Copying exactly, give the lines in the material below from the one with "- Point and" to the one with "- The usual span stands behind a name", ends included, and nothing besides.

━━━ STORED DATA

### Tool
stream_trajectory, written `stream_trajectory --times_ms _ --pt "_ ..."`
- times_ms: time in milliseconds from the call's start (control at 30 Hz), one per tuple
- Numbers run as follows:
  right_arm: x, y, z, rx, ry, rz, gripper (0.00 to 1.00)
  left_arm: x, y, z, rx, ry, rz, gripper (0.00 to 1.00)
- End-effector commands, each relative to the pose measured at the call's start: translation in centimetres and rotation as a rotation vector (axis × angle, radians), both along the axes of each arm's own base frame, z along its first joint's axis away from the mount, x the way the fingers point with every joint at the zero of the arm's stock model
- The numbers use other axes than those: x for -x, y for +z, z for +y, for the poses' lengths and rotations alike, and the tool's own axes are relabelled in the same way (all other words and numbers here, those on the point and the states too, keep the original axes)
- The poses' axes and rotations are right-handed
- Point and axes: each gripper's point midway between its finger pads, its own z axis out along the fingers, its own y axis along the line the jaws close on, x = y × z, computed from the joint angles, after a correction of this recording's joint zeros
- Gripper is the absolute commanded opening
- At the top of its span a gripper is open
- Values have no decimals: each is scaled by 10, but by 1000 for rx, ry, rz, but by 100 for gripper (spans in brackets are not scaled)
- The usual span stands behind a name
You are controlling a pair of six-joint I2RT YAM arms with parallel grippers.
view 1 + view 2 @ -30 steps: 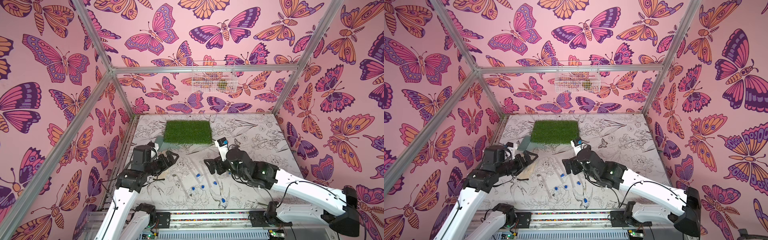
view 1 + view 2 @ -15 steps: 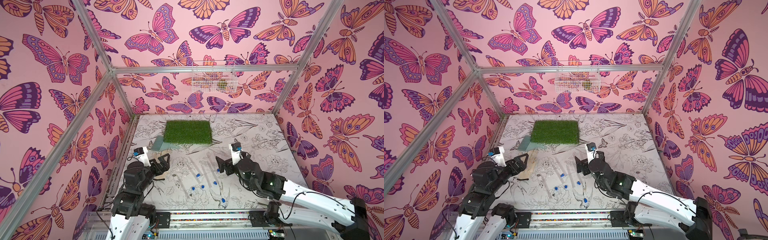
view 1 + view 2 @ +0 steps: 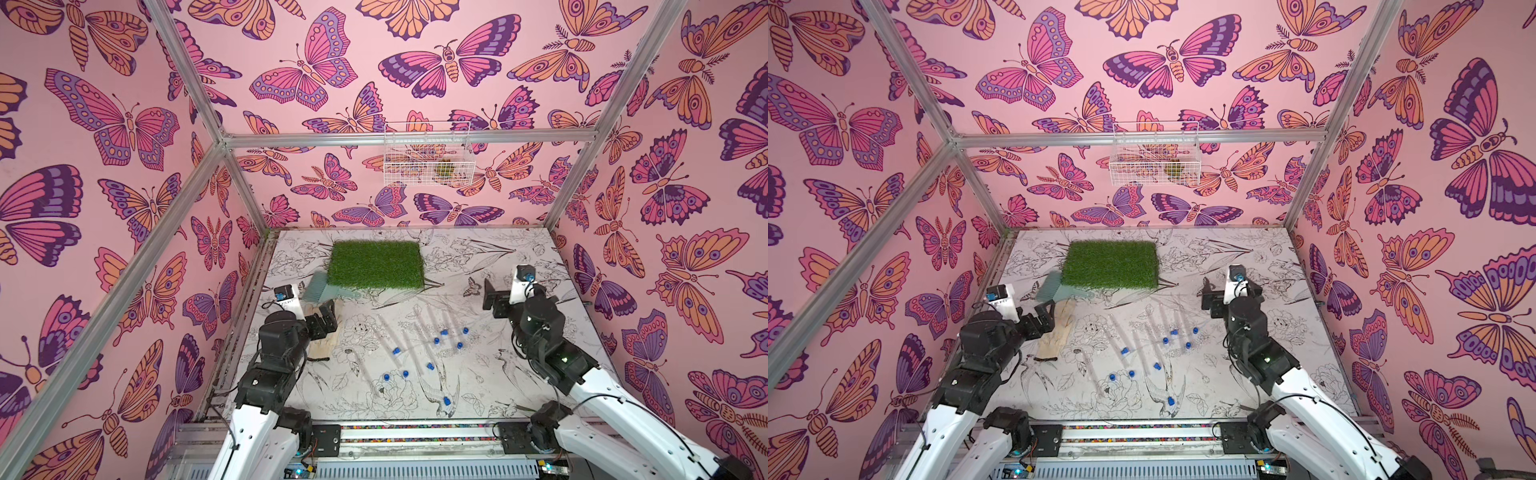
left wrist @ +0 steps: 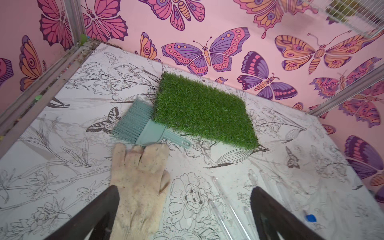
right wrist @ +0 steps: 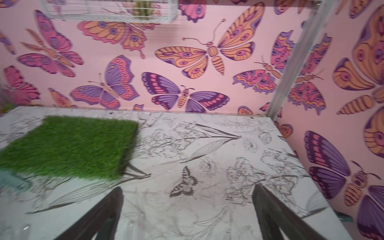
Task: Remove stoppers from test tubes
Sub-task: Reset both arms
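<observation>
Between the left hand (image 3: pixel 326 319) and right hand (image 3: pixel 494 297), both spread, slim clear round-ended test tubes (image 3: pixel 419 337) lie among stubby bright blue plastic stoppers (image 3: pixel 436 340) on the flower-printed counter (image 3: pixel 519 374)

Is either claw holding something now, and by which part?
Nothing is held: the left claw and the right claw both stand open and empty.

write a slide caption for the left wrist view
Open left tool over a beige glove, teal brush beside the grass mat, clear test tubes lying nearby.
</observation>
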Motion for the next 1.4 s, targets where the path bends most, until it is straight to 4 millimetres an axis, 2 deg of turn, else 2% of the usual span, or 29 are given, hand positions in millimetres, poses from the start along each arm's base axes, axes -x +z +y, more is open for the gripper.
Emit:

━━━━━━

• [EXERCISE ANSWER]
- Point and axes: each gripper's point midway between its finger pads, its own z axis out along the fingers, its own y axis along the line the jaws close on, x = y × z, computed from the joint angles, after a correction of this recording's joint zeros
- Gripper is the absolute commanded opening
- At the top of its span a gripper is open
- Values have no decimals: each is scaled by 10, but by 1000 for rx, ry, rz, but by 100 for gripper (spans in brackets are not scaled)
- The usual span stands behind a name

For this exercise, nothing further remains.